• What you need to do: Please repeat, unchanged, the lines at the top of the listing below, ending with the one that has "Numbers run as".

• Data in this exercise:
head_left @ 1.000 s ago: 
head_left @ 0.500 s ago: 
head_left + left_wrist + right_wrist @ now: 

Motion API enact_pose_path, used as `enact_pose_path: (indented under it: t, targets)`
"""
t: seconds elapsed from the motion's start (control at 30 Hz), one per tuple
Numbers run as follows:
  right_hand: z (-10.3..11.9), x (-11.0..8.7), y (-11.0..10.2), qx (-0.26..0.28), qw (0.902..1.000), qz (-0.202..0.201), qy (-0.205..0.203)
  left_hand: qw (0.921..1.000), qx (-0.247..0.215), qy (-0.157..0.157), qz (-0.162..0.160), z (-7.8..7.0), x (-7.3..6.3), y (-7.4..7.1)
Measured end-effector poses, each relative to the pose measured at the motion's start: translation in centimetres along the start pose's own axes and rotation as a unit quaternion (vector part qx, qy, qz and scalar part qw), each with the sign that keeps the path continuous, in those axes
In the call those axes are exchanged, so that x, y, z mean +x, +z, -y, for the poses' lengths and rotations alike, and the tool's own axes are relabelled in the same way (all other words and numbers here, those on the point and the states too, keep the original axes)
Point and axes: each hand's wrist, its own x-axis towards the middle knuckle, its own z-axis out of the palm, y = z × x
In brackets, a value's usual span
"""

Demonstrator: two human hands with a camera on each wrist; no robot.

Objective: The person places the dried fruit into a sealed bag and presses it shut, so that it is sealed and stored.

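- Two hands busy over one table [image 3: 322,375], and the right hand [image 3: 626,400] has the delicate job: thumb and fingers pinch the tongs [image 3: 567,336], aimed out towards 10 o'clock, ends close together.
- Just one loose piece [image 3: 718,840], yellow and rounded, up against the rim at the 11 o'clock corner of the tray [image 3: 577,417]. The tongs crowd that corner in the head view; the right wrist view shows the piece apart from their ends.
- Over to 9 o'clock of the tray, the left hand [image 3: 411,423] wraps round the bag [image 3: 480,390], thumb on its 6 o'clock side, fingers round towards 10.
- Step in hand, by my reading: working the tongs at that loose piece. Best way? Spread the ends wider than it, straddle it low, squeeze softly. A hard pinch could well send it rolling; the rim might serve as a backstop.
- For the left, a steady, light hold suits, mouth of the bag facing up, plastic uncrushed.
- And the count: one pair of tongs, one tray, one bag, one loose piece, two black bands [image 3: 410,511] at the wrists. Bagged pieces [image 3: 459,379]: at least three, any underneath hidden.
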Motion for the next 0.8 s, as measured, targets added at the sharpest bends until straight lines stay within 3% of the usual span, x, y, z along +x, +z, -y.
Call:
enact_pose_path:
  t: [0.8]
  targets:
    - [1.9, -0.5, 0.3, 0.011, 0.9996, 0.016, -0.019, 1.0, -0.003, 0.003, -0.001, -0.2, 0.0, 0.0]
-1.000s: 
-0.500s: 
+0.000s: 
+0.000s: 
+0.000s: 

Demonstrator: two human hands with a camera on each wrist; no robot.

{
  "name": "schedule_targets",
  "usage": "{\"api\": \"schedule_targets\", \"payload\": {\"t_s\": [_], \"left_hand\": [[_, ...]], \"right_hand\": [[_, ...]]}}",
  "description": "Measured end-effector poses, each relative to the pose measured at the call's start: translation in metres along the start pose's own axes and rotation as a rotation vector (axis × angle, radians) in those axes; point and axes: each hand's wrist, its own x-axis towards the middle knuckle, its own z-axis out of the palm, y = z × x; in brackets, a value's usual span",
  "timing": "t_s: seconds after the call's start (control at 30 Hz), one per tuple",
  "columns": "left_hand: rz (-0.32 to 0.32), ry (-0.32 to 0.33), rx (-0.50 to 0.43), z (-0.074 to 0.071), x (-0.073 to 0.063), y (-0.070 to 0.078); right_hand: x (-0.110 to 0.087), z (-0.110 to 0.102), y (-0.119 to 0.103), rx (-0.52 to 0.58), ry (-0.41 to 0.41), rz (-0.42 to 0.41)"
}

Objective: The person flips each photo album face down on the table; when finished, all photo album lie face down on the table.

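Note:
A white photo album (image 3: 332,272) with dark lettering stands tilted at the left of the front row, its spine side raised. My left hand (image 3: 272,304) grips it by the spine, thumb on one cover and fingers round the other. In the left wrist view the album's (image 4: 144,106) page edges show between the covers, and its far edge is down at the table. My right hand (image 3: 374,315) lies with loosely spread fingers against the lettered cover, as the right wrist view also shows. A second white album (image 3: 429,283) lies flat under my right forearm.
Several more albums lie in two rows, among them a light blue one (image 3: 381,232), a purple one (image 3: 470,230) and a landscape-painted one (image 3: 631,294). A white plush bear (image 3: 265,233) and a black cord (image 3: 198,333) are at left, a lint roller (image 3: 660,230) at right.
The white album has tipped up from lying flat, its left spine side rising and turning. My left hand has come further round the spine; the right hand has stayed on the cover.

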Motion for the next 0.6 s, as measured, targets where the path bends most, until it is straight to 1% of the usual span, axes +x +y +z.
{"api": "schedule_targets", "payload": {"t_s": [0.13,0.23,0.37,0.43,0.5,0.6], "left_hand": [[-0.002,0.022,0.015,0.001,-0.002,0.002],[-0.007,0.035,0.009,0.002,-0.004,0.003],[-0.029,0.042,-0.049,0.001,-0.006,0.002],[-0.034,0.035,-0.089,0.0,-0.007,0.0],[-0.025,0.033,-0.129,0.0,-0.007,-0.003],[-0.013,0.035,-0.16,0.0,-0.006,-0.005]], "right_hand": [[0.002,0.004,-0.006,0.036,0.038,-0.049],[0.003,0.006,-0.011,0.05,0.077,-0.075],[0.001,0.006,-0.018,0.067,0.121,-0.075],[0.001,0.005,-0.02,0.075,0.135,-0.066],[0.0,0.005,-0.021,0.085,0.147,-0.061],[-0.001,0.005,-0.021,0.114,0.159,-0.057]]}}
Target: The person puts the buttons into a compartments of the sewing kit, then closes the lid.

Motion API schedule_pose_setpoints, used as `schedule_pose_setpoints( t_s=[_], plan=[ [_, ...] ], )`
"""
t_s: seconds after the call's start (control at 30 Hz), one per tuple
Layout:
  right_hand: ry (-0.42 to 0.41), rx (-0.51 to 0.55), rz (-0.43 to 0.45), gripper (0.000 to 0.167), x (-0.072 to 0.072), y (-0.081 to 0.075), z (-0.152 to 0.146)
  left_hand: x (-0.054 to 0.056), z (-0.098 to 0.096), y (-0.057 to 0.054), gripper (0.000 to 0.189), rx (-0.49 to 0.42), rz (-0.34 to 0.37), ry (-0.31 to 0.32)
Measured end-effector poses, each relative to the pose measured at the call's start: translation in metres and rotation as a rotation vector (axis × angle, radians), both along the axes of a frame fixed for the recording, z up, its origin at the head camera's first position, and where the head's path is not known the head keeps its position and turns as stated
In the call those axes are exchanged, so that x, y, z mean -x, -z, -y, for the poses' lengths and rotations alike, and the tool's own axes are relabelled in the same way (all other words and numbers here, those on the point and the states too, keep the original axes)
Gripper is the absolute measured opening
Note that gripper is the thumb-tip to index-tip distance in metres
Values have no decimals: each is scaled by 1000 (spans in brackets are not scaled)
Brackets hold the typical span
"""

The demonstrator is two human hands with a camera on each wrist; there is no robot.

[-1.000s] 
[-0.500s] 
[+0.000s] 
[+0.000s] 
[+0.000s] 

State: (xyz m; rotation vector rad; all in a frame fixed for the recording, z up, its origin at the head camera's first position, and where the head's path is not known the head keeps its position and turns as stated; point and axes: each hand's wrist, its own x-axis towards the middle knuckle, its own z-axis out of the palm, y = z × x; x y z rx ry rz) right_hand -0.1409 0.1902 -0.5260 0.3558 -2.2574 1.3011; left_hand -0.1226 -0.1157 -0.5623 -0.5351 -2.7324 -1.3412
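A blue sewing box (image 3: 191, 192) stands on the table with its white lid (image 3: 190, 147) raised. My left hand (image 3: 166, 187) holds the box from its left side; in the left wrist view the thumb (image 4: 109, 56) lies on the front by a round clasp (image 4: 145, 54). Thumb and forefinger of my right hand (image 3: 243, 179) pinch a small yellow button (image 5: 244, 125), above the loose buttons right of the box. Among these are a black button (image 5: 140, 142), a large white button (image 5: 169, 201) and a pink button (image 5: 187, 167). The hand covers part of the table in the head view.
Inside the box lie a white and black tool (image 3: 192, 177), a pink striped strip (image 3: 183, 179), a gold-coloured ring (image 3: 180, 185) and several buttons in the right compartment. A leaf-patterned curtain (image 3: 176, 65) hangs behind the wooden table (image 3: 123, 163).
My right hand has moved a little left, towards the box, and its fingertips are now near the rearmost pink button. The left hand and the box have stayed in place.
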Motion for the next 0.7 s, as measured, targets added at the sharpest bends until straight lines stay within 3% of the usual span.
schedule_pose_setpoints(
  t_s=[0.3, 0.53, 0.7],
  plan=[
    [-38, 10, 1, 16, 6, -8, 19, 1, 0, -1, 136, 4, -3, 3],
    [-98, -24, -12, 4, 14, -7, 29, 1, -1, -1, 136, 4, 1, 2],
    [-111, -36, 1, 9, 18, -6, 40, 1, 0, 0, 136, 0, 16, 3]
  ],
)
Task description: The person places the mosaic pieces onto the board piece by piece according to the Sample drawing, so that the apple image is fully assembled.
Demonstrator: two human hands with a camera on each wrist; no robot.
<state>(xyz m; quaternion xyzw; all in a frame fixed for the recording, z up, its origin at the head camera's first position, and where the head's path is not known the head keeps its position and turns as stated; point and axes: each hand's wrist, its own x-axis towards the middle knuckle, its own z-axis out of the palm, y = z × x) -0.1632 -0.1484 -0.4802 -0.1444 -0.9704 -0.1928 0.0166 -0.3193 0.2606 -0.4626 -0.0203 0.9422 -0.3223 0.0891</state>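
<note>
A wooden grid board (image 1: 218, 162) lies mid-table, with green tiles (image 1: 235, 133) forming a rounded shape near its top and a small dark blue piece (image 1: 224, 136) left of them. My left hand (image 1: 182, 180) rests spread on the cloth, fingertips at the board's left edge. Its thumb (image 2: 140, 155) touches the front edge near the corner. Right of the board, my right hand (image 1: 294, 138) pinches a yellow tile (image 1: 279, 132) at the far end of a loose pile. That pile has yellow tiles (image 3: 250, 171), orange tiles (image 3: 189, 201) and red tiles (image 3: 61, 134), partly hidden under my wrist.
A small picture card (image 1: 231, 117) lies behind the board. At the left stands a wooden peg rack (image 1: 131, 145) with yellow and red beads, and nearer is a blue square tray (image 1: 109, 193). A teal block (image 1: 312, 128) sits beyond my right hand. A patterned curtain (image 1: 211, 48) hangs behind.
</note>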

• Response to this exercise:
head_left @ 1.000 s ago: 
head_left @ 0.500 s ago: 
head_left + left_wrist + right_wrist @ now: 

Motion API enact_pose_path, used as `enact_pose_path: (indented under it: t, targets)`
"""
t: seconds elapsed from the motion's start (control at 30 Hz), one per tuple
Numbers run as follows:

The response to this exercise has been given in full.